Jika kemampuan dan kewenangan lembaga/institusional saja terbatas untuk mampu memberikan akses keadilan, lalu bagaimana warga berharap soal subtansinya. Kalau saja Pemerintah Indonesia komitmen soal akses Keadilan, seharusnya ruang-ruang mekanisme sebagai garda perlindungan dan jaminan untuk dibuka selebar-lebarnya. Karena pada prinsipnya, di negara demokratis jaminan akses keadilan menjadi persoalan yang fundamental. Karena dengan akses keadilan yang terbuka, maka warga dapat menggunakan hak-haknya untuk mendapatkan keadilan, baik melalui lembaga formal maupun non formal.
Sangat wajar, sebagian masyarakar skiptis jika persoalan dalam UU Cipta Kerja harus menempuh jalur judicial review di MK. Karena selain cacat prosedur dan subtansi hukum, tetapi ruang mekanisme peradilan yang amat gelap dan tidak bisa diprediksi (unpredictable). Terlebih materi muatanya yang berkaitan soal tafsir penyalagunaan kekuasaan, syarat berpotensi politis pembahasanya. Meski pada prinsipnya, mekanisme judicial review baik di Mahkamah Konstitusi menggunakan 'asas audi alteram et partem,' dimana semua pihak harus didengar dan diberikan akses yang sama. Namun pada prakteknya berbeda. UU Cipaker ini merubah banyak Undang-undang dan pasal.

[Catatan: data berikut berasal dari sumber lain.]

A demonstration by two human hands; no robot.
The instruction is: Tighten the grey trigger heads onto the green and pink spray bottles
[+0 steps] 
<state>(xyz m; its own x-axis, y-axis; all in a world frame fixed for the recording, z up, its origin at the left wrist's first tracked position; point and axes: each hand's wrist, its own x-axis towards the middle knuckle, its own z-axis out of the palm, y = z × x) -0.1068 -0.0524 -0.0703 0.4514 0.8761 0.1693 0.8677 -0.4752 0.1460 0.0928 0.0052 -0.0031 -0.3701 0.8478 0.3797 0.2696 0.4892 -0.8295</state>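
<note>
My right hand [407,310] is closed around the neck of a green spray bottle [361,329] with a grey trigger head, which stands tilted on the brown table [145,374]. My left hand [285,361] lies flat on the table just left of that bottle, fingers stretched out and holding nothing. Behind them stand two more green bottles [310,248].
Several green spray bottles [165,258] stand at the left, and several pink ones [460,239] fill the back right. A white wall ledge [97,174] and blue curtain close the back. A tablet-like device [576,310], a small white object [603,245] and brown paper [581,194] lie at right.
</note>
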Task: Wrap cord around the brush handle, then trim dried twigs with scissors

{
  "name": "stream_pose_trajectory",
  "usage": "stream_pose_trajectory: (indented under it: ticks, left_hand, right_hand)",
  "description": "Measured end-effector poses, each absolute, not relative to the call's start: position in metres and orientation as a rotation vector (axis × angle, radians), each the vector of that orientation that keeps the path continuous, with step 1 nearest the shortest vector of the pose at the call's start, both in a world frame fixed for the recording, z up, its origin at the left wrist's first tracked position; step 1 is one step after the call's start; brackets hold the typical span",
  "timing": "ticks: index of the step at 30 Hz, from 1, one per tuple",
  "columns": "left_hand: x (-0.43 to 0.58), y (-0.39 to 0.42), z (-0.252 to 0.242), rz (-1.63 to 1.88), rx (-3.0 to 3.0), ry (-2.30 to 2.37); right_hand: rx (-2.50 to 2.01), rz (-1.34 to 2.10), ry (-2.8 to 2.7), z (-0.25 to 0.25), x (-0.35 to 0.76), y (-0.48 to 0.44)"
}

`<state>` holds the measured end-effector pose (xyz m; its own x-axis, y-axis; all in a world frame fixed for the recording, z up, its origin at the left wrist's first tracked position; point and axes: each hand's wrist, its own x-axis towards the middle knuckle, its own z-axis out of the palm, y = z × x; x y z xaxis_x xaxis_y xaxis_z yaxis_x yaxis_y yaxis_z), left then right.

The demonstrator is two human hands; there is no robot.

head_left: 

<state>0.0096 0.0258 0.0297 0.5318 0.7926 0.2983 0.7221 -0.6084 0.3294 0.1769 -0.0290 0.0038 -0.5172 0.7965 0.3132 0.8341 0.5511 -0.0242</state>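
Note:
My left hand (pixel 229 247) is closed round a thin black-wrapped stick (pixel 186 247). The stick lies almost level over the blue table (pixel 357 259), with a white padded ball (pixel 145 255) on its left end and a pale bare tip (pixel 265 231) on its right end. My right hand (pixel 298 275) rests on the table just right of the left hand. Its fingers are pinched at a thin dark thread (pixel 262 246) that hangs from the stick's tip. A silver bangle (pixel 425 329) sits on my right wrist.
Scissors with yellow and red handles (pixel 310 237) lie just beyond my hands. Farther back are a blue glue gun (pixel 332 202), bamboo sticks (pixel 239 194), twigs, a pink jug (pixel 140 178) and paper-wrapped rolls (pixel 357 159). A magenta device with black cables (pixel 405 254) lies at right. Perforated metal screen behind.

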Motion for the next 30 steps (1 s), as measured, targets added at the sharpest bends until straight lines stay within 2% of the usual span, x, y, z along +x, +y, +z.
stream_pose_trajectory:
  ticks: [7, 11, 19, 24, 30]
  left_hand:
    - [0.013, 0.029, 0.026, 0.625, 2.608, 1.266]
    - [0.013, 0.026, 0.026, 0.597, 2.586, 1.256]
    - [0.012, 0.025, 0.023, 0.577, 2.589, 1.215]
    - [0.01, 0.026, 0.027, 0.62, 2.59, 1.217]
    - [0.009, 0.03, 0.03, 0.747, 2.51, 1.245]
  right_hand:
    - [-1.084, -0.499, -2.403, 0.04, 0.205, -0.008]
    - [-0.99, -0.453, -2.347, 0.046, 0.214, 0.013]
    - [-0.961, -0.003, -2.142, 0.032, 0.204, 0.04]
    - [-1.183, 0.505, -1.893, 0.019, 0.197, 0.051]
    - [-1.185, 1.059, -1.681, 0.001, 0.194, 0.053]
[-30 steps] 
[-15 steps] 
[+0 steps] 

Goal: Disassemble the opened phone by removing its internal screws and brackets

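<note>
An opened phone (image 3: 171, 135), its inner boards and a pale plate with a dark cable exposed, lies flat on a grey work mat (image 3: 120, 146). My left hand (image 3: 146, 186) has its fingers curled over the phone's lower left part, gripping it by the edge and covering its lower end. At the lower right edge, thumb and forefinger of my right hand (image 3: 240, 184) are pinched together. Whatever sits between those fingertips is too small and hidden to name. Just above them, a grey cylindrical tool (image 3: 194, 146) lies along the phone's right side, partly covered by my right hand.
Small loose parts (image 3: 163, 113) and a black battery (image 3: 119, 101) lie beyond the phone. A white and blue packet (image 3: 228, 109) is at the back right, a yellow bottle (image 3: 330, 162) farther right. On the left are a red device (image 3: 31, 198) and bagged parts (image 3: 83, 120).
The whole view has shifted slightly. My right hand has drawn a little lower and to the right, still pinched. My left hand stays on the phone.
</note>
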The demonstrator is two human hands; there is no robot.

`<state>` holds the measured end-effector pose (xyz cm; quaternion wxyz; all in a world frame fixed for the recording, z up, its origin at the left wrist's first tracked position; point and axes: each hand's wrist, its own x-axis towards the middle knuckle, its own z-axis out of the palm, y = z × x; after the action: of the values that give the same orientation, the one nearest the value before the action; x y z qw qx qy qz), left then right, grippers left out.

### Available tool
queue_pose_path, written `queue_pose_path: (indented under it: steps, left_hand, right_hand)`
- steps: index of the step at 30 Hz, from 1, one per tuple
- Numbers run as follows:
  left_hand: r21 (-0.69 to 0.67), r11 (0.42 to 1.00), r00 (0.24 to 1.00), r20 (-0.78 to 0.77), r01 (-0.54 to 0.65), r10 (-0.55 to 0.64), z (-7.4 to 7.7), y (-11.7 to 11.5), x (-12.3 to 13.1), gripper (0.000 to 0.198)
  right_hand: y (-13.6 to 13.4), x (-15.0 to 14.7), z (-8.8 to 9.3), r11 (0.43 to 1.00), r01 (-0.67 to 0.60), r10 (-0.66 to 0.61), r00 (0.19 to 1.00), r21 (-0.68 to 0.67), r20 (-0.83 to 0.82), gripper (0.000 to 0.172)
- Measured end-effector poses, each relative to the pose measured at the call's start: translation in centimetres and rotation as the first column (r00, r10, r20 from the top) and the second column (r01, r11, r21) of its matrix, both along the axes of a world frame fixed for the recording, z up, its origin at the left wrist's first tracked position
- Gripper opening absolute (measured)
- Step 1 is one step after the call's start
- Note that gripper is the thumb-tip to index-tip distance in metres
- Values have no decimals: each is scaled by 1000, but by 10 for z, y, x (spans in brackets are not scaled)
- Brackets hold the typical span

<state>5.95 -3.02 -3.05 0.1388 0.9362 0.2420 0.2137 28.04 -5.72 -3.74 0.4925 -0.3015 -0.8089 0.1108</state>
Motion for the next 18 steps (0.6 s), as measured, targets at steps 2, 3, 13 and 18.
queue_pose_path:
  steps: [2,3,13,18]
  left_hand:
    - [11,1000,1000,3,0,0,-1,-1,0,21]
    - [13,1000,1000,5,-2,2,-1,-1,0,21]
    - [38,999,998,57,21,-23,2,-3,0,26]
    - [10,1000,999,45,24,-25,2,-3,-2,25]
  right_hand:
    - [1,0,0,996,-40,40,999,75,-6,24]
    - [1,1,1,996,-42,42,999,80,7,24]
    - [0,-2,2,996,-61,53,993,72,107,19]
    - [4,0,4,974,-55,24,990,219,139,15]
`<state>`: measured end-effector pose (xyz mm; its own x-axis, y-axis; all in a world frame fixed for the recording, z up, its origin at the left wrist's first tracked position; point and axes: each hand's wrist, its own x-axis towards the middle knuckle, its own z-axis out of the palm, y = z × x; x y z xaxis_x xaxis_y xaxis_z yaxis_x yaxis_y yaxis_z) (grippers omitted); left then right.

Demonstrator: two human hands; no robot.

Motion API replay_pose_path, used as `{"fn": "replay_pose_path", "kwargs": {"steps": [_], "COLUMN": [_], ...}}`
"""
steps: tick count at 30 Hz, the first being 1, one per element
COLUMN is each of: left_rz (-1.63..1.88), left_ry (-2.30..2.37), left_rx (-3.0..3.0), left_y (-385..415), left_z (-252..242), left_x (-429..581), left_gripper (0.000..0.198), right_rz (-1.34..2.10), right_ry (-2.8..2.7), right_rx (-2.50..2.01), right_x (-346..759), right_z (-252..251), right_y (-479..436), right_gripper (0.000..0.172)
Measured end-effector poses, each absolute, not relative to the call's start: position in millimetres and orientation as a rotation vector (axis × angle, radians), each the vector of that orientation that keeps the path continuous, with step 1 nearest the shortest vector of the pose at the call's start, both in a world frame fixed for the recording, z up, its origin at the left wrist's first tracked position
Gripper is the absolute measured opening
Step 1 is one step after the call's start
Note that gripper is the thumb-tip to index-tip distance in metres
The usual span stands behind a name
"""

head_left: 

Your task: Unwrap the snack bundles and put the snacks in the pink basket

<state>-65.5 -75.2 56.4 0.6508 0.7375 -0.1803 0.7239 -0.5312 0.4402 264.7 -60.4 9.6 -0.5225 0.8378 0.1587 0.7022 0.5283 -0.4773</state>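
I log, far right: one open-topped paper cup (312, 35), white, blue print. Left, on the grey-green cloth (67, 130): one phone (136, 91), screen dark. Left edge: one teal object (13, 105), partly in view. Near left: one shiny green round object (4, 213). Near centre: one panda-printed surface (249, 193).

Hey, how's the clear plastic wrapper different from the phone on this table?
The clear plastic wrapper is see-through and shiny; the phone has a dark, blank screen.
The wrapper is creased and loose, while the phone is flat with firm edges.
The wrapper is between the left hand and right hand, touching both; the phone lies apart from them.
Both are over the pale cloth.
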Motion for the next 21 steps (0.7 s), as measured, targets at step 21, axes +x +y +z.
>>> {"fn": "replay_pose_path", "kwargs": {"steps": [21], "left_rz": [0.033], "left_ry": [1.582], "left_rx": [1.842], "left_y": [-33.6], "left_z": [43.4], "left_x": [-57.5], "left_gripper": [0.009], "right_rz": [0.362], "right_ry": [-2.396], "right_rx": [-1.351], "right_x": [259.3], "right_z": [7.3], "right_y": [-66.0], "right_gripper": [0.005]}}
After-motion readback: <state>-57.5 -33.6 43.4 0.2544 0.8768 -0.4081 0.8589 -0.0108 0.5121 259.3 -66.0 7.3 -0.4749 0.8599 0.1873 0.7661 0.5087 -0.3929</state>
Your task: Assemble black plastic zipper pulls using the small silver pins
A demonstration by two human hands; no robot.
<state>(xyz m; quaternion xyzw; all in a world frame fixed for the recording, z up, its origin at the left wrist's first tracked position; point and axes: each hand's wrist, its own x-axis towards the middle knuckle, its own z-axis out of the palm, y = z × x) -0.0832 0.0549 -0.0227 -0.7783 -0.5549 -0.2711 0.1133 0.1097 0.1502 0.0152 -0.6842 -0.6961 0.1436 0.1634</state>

Bisa dibayangkan jika seluruh/sebagian pasal UU Cipta Kerja di Uji Materikan ke Mahkamah Konstitusi, selain akan menghabiskan energi dan biaya, pasti tidak sedikit waktu membahas soal informasi  pasal kontroversial. Jika selama ini JR di MK membahas hanya beberapa atau sebagian pasal saja dalam UU dengan menggabungakan permohonan, lalu bagaimana jika kluster persoalanya sangat komplek? Mengingat permohonan JR di MK yang 1 pasal atau sebagian pasal pun membutuhkan waktu bertahun-tahun sampai dengan adanya putusan. Selain itu, komposisi jumlah hakim MK yang hanya diisi 9 orang, juga dirasa tidak cukup komprehensif membahas ribuan pasal yang akan diujikan. Maka akan banyak pemohon, ahli, saksi dan pihak terkait yang terlibat untuk mendalami persoalan mana saja yang dirasa inkonstitusional.
 Solusi Memecah Omnimbus Law
Jika negara tetap bersikekeh tidak akan membatalkan UU Ciptakerja, dan mempersilahkan kepada masyarakat untuk mengajukan keberatanya melalui mahkamah konsitusi. Jika demikian, bisa dipastikan memang negara tidak memiliki 'sense of crisis', disaat kondisi pandemi Covid-19 belum berakhir. Dampaknya adalah proses pemeriksaan perkara secara adil dan fair di MK akan mengalami hambatan dan kesulitan bagi semua pihak, karena ada aturan pembatasan protokol kesehatan. Oleh sebab itu, Â seharusnya negara merangkul para pihak dengan mendudukan persoalan sesuai keberimbangan dan keadilan. Â Meski prinsip 'asas audi alteram et partem, hanya dikenal di dalam MK, tetapi spirit para pihak perlu didengar dan dipertimbangkan penting dimanfaatkan oleh lembaga eksekutif, dalam hal ini presiden untuk membahas subtansi dan juga misinformasi persoalan dalam UU Cipta Kerja.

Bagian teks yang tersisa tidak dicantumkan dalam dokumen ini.